[What the task requires] Your task is to print each entry exactly as written.

[Items listed in a dataset]
*-*-*

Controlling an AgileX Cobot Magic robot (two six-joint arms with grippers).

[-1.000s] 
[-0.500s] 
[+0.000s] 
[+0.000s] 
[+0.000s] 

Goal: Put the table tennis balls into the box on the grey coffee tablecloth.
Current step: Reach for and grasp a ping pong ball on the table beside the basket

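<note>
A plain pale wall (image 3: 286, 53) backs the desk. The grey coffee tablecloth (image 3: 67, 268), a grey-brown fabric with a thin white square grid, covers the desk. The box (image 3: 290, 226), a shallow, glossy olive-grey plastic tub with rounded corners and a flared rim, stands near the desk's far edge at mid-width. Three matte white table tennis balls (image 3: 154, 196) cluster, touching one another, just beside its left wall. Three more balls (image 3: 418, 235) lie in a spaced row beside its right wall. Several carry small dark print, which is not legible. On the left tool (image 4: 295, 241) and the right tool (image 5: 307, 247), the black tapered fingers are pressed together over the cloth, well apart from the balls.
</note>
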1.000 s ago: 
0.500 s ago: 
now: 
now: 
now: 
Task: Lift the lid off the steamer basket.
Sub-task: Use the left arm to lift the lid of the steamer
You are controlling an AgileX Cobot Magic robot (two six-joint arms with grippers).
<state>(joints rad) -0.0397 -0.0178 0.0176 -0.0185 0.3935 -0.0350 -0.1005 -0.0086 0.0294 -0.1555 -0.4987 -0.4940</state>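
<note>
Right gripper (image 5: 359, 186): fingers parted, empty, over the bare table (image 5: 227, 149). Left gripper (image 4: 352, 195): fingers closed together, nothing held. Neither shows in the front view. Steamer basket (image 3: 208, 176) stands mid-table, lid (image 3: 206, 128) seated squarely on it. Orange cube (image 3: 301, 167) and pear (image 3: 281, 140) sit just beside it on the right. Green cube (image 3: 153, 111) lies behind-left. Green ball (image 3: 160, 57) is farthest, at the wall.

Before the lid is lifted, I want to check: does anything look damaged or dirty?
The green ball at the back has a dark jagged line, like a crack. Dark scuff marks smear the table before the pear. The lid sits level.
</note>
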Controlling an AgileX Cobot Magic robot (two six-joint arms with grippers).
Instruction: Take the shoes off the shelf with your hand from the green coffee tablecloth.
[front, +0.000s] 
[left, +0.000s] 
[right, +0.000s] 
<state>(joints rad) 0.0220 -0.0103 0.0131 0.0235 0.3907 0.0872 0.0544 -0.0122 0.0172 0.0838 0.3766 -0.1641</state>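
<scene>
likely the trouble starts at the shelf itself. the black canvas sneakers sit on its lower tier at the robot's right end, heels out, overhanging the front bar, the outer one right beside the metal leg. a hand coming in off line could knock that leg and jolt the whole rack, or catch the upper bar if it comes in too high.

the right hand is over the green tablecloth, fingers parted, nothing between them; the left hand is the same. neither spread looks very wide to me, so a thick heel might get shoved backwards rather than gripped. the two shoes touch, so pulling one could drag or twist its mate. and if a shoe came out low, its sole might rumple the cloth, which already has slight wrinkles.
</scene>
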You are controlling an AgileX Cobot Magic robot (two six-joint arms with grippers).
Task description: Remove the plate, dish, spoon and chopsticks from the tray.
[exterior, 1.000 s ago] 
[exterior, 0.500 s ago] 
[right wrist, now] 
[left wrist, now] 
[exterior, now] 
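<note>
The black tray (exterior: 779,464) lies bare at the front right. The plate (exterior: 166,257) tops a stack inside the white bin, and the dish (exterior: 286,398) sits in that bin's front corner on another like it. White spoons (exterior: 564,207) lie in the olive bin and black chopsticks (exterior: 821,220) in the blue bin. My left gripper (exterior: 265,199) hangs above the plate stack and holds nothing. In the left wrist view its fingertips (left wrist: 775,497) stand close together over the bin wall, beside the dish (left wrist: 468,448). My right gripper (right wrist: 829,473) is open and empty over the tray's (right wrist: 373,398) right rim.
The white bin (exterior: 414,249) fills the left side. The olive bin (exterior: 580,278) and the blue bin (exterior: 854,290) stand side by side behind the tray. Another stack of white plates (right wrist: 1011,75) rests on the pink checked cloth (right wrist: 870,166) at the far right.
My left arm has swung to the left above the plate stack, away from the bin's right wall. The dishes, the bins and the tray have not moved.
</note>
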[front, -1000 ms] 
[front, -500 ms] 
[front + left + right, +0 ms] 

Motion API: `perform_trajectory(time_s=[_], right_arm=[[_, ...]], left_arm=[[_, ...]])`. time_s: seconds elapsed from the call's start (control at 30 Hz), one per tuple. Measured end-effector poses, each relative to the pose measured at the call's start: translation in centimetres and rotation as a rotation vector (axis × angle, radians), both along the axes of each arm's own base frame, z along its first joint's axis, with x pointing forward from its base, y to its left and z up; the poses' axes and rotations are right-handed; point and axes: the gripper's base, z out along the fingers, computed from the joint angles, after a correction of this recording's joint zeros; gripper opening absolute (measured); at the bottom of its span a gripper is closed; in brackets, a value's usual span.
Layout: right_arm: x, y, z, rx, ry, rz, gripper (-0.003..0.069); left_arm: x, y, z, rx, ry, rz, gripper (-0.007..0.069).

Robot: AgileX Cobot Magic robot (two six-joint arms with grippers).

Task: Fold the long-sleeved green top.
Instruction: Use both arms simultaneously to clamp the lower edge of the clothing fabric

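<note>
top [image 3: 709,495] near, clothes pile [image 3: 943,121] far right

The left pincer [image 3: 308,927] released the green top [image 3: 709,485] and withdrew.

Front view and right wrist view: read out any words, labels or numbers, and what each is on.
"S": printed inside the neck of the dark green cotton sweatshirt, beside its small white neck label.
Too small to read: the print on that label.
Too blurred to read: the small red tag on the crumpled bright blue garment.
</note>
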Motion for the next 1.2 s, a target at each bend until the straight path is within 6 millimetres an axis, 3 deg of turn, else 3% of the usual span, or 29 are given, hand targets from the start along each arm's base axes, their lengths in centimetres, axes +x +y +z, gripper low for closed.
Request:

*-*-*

[Result of this exercise]
Controlling an AgileX Cobot Magic robot (two six-joint arms with grippers).

[-1.000s] 
[-0.500s] 
[+0.000s] 
[+0.000s] 
[+0.000s] 

Goal: Put the table tennis balls into the box on the grey coffee tablecloth.
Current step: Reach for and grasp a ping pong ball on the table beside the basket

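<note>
A plain pale wall (image 3: 286, 53) backs the desk. The grey coffee tablecloth (image 3: 67, 268), a grey-brown fabric with a thin white square grid, covers the desk. The box (image 3: 290, 226), a shallow, glossy olive-grey plastic tub with rounded corners and a flared rim, stands near the desk's far edge at mid-width. Three matte white table tennis balls (image 3: 154, 196) cluster, touching one another, just beside its left wall. Three more balls (image 3: 418, 235) lie in a spaced row beside its right wall. Several carry small dark print, which is not legible. On the left tool (image 4: 295, 241) and the right tool (image 5: 307, 247), the black tapered fingers are pressed together over the cloth, well apart from the balls.
</note>
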1.000 s ago: 
0.500 s ago: 
now: 
now: 
now: 
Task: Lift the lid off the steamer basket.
Sub-task: Use the left arm to lift the lid of the steamer
You are controlling an AgileX Cobot Magic robot (two six-joint arms with grippers).
<state>(joints rad) -0.0397 -0.0178 0.0176 -0.0185 0.3935 -0.0350 -0.1005 -0.0086 0.0294 -0.1555 -0.4987 -0.4940</state>
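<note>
Right gripper (image 5: 359, 186): fingers parted, empty, over the bare table (image 5: 227, 149). Left gripper (image 4: 352, 195): fingers closed together, nothing held. Neither shows in the front view. Steamer basket (image 3: 208, 176) stands mid-table, lid (image 3: 206, 128) seated squarely on it. Orange cube (image 3: 301, 167) and pear (image 3: 281, 140) sit just beside it on the right. Green cube (image 3: 153, 111) lies behind-left. Green ball (image 3: 160, 57) is farthest, at the wall.

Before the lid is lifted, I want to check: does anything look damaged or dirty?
The green ball at the back has a dark jagged line, like a crack. Dark scuff marks smear the table before the pear. The lid sits level.
</note>
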Controlling an AgileX Cobot Magic robot (two six-joint arms with grippers).
Instruction: Take the shoes off the shelf with your hand from the green coffee tablecloth.
[front, +0.000s] 
[left, +0.000s] 
[right, +0.000s] 
<state>(joints rad) 0.0220 -0.0103 0.0131 0.0235 0.3907 0.0872 0.0544 -0.0122 0.0172 0.0838 0.3766 -0.1641</state>
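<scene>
likely the trouble starts at the shelf itself. the black canvas sneakers sit on its lower tier at the robot's right end, heels out, overhanging the front bar, the outer one right beside the metal leg. a hand coming in off line could knock that leg and jolt the whole rack, or catch the upper bar if it comes in too high.

the right hand is over the green tablecloth, fingers parted, nothing between them; the left hand is the same. neither spread looks very wide to me, so a thick heel might get shoved backwards rather than gripped. the two shoes touch, so pulling one could drag or twist its mate. and if a shoe came out low, its sole might rumple the cloth, which already has slight wrinkles.
</scene>
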You are controlling an AgileX Cobot Magic robot (two six-joint arms with grippers).
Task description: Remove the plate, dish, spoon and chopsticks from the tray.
[exterior, 1.000 s ago] 
[exterior, 0.500 s ago] 
[right wrist, now] 
[left wrist, now] 
[exterior, now] 
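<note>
The black tray (exterior: 779,464) lies bare at the front right. The plate (exterior: 166,257) tops a stack inside the white bin, and the dish (exterior: 286,398) sits in that bin's front corner on another like it. White spoons (exterior: 564,207) lie in the olive bin and black chopsticks (exterior: 821,220) in the blue bin. My left gripper (exterior: 265,199) hangs above the plate stack and holds nothing. In the left wrist view its fingertips (left wrist: 775,497) stand close together over the bin wall, beside the dish (left wrist: 468,448). My right gripper (right wrist: 829,473) is open and empty over the tray's (right wrist: 373,398) right rim.
The white bin (exterior: 414,249) fills the left side. The olive bin (exterior: 580,278) and the blue bin (exterior: 854,290) stand side by side behind the tray. Another stack of white plates (right wrist: 1011,75) rests on the pink checked cloth (right wrist: 870,166) at the far right.
My left arm has swung to the left above the plate stack, away from the bin's right wall. The dishes, the bins and the tray have not moved.
</note>
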[front, -1000 ms] 
[front, -500 ms] 
[front + left + right, +0 ms] 

Motion API: `perform_trajectory(time_s=[_], right_arm=[[_, ...]], left_arm=[[_, ...]])`. time_s: seconds elapsed from the call's start (control at 30 Hz), one per tuple. Measured end-effector poses, each relative to the pose measured at the call's start: translation in centimetres and rotation as a rotation vector (axis × angle, radians), both along the axes of each arm's own base frame, z along its first joint's axis, with x pointing forward from its base, y to its left and z up; the poses' axes and rotations are right-handed; point and axes: the gripper's base, z out along the fingers, computed from the joint angles, after a correction of this recording's joint zeros; gripper opening absolute (measured); at the bottom of its span a gripper is closed; in brackets, a value's usual span.
Layout: right_arm: x, y, z, rx, ry, rz, gripper (-0.003..0.069); left_arm: x, y, z, rx, ry, rz, gripper (-0.007..0.069).

Robot: AgileX Cobot Magic robot (two six-joint arms with grippers).

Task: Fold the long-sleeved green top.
Instruction: Use both arms simultaneously to clamp the lower edge of the clothing fabric

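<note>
top [image 3: 709,495] near, clothes pile [image 3: 943,121] far right

The left pincer [image 3: 308,927] released the green top [image 3: 709,485] and withdrew.

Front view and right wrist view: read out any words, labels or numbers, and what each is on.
"S": printed inside the neck of the dark green cotton sweatshirt, beside its small white neck label.
Too small to read: the print on that label.
Too blurred to read: the small red tag on the crumpled bright blue garment.
</note>
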Motion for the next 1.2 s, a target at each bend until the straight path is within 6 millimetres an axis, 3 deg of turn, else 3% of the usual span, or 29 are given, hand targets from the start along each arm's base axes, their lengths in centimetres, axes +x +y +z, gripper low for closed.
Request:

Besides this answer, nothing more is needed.